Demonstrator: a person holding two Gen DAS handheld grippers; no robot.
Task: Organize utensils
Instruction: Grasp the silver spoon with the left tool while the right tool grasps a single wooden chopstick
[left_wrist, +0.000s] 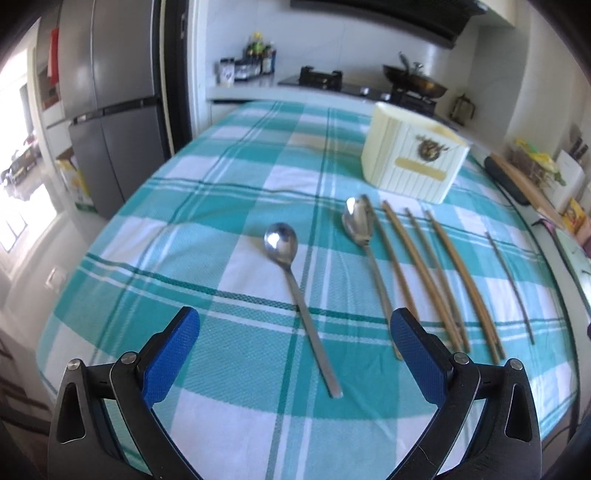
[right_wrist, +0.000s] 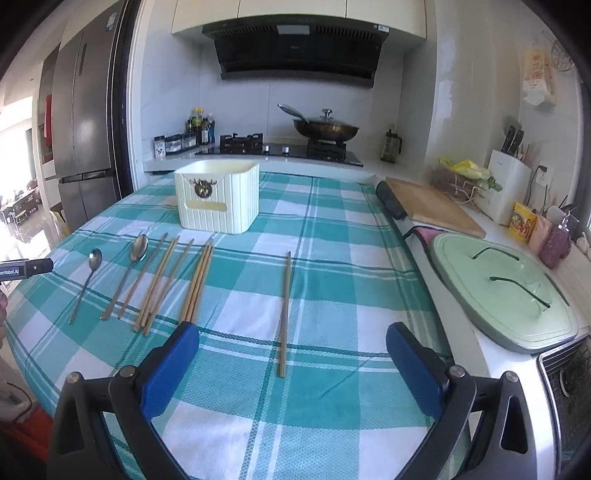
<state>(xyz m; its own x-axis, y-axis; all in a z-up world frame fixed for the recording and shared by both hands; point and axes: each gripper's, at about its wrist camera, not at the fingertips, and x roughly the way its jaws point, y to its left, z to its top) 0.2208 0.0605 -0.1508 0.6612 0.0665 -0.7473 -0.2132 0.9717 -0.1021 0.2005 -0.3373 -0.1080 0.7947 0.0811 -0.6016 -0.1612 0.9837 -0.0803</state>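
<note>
Two metal spoons lie on the teal checked tablecloth: one (left_wrist: 295, 291) straight ahead of my open left gripper (left_wrist: 295, 332), its handle end between the fingers, the other (left_wrist: 364, 240) to its right. Several wooden chopsticks (left_wrist: 439, 273) lie beside them, and one single chopstick (left_wrist: 511, 284) lies apart at the right. A cream utensil box (left_wrist: 413, 160) stands behind them. In the right wrist view my right gripper (right_wrist: 291, 345) is open and empty above the single chopstick (right_wrist: 285, 310); the spoons (right_wrist: 86, 280), chopsticks (right_wrist: 177, 277) and box (right_wrist: 218, 195) lie to the left.
A wooden cutting board (right_wrist: 432, 206) and a green lid (right_wrist: 506, 288) lie on the counter right of the table. A wok (right_wrist: 325, 129) sits on the stove behind. A fridge (right_wrist: 81, 122) stands at the left. The table edge (left_wrist: 74, 306) falls away at the left.
</note>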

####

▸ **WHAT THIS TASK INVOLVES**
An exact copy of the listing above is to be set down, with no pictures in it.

▸ **SOLUTION TO THE EXERCISE**
Demonstrator: a person holding two Gen DAS handheld grippers; no robot.
Task: Organize utensils
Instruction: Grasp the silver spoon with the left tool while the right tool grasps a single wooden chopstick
[left_wrist, +0.000s] 
[right_wrist, +0.000s] 
<state>(xyz m; its own x-axis, y-axis; all in a z-up world frame fixed for the recording and shared by both hands; point and axes: each gripper's, at about its wrist camera, not at the fingertips, and x roughly the way its jaws point, y to its left, z to its top) 0.2208 0.0605 -0.1508 0.6612 0.0665 -0.7473 -0.2132 0.9717 -0.1021 0.2005 -0.3373 -0.1080 0.7947 0.0811 -0.6016 -0.1612 0.9837 -0.0803</state>
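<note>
Two metal spoons lie on the teal checked tablecloth: one (left_wrist: 295, 291) straight ahead of my open left gripper (left_wrist: 295, 332), its handle end between the fingers, the other (left_wrist: 364, 240) to its right. Several wooden chopsticks (left_wrist: 439, 273) lie beside them, and one single chopstick (left_wrist: 511, 284) lies apart at the right. A cream utensil box (left_wrist: 413, 160) stands behind them. In the right wrist view my right gripper (right_wrist: 291, 345) is open and empty above the single chopstick (right_wrist: 285, 310); the spoons (right_wrist: 86, 280), chopsticks (right_wrist: 177, 277) and box (right_wrist: 218, 195) lie to the left.
A wooden cutting board (right_wrist: 432, 206) and a green lid (right_wrist: 506, 288) lie on the counter right of the table. A wok (right_wrist: 325, 129) sits on the stove behind. A fridge (right_wrist: 81, 122) stands at the left. The table edge (left_wrist: 74, 306) falls away at the left.
</note>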

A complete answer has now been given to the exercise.